**Task to complete:**
Can you quote, word for word, every line from the first line of the records below through the line containing "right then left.", and nothing else?

Stored data entries:
========================================================================

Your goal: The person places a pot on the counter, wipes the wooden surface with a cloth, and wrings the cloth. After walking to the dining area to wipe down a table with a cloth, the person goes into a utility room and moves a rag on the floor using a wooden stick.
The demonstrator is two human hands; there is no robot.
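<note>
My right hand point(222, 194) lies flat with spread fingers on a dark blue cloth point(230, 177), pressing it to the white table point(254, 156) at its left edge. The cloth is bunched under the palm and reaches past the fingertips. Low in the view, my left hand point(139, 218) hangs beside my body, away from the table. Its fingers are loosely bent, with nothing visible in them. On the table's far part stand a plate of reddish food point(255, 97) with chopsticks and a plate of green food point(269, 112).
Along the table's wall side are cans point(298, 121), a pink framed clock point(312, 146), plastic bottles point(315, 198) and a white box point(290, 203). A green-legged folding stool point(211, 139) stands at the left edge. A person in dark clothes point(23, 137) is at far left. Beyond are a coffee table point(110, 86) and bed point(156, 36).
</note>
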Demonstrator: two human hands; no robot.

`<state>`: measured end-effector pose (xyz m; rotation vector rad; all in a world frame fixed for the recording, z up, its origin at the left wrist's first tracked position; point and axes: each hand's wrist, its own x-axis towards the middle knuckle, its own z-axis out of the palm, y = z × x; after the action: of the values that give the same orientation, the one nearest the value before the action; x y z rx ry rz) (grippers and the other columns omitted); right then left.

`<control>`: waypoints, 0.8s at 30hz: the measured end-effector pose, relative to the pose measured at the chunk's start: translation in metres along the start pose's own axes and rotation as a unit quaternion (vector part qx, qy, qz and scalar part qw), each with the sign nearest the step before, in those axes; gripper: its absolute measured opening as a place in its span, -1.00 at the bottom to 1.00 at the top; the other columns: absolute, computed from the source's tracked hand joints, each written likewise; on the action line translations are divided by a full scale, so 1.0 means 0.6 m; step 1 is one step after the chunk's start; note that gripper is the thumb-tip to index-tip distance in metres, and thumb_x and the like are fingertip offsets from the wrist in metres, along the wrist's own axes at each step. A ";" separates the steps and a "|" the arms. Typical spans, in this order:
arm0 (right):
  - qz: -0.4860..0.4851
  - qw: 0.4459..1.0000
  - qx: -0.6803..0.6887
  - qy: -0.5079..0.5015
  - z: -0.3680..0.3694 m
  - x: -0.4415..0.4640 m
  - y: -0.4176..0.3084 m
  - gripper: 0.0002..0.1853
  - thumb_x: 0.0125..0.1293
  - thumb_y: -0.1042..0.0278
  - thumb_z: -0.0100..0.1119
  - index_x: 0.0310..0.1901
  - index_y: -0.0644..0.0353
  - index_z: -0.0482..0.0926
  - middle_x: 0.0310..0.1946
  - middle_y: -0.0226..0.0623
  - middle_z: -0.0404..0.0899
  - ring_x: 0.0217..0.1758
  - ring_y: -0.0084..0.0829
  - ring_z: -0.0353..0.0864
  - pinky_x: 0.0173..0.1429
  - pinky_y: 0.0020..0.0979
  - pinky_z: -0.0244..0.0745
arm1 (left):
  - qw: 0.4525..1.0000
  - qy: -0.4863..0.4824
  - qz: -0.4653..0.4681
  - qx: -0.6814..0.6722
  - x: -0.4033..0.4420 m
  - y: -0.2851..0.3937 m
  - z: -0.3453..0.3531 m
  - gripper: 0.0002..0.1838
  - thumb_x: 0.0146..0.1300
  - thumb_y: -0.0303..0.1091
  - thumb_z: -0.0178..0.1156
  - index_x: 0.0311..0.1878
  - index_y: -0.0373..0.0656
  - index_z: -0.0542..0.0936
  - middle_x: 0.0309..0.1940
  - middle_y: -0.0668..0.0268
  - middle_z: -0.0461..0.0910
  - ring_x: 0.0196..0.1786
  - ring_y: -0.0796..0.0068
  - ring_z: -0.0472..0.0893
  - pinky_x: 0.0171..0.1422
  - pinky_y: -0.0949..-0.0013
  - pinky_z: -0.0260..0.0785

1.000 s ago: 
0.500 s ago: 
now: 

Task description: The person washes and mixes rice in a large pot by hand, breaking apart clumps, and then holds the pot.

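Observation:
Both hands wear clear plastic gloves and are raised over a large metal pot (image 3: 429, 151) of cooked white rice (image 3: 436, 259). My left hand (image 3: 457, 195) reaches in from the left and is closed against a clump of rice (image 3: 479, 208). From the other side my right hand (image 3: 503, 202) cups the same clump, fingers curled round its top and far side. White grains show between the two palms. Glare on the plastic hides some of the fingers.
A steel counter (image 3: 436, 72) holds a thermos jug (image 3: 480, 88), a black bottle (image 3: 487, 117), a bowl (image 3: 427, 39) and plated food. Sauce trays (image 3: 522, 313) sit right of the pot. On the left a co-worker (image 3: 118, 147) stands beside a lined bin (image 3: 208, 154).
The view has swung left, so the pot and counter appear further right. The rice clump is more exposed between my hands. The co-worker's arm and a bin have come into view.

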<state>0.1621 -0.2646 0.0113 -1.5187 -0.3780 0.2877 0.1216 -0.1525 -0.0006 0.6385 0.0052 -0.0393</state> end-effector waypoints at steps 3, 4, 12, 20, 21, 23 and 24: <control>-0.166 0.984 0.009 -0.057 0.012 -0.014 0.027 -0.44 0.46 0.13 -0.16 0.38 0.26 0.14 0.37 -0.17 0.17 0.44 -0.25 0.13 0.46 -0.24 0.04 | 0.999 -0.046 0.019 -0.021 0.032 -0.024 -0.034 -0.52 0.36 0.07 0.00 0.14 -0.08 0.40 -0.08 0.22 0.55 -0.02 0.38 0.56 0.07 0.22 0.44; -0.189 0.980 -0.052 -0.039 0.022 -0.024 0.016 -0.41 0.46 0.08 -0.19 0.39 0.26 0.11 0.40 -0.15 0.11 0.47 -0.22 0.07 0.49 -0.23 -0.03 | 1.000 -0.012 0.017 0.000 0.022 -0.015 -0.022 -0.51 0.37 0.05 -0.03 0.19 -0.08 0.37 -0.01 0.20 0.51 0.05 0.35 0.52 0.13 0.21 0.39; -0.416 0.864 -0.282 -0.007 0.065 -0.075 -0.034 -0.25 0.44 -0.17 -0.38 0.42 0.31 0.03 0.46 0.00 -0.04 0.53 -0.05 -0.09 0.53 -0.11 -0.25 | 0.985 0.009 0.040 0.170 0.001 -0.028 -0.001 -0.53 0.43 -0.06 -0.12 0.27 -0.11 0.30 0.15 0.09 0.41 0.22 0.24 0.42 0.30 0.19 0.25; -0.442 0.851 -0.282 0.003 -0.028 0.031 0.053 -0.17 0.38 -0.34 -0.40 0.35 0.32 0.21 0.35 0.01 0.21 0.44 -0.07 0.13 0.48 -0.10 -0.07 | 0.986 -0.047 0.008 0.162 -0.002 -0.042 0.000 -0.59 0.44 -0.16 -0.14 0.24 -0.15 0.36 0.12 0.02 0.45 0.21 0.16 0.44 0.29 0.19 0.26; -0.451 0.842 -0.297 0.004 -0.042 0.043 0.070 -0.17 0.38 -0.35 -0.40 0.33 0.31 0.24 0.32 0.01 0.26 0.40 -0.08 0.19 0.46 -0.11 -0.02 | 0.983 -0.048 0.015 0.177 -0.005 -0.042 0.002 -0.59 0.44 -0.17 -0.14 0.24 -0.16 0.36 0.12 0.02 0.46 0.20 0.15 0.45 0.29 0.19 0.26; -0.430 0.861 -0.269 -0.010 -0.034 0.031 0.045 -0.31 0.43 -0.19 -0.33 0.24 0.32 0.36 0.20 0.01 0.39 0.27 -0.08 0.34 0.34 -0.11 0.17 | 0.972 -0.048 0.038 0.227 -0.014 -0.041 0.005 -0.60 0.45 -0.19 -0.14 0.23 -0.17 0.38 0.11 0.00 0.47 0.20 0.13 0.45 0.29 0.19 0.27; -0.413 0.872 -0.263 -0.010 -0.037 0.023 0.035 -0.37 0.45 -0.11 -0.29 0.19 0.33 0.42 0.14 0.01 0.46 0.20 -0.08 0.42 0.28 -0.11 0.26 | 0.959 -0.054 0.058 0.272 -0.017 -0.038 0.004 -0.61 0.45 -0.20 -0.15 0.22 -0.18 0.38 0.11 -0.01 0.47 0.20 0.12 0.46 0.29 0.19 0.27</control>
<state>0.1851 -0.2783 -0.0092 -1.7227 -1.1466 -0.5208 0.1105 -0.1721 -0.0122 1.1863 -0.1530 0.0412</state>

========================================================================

**Written reply:**
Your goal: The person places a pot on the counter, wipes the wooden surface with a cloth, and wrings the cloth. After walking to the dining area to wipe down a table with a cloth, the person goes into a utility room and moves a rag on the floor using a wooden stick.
The demonstrator is two human hands; there is no robot.
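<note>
My right hand point(222, 194) lies flat with spread fingers on a dark blue cloth point(230, 177), pressing it to the white table point(254, 156) at its left edge. The cloth is bunched under the palm and reaches past the fingertips. Low in the view, my left hand point(139, 218) hangs beside my body, away from the table. Its fingers are loosely bent, with nothing visible in them. On the table's far part stand a plate of reddish food point(255, 97) with chopsticks and a plate of green food point(269, 112).
Along the table's wall side are cans point(298, 121), a pink framed clock point(312, 146), plastic bottles point(315, 198) and a white box point(290, 203). A green-legged folding stool point(211, 139) stands at the left edge. A person in dark clothes point(23, 137) is at far left. Beyond are a coffee table point(110, 86) and bed point(156, 36).
</note>
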Demonstrator: two human hands; no robot.

`<state>`: measured end-effector pose (xyz m; rotation vector rad; all in a world frame fixed for the recording, z up, its origin at the left wrist's first tracked position; point and axes: each hand's wrist, its own x-axis towards the middle knuckle, its own z-axis out of the palm, y = z × x; after the action: of the values that give the same orientation, the one nearest the value before the action; x y z rx ry rz) (grippers and the other columns omitted); right then left.

The required answer is now complete.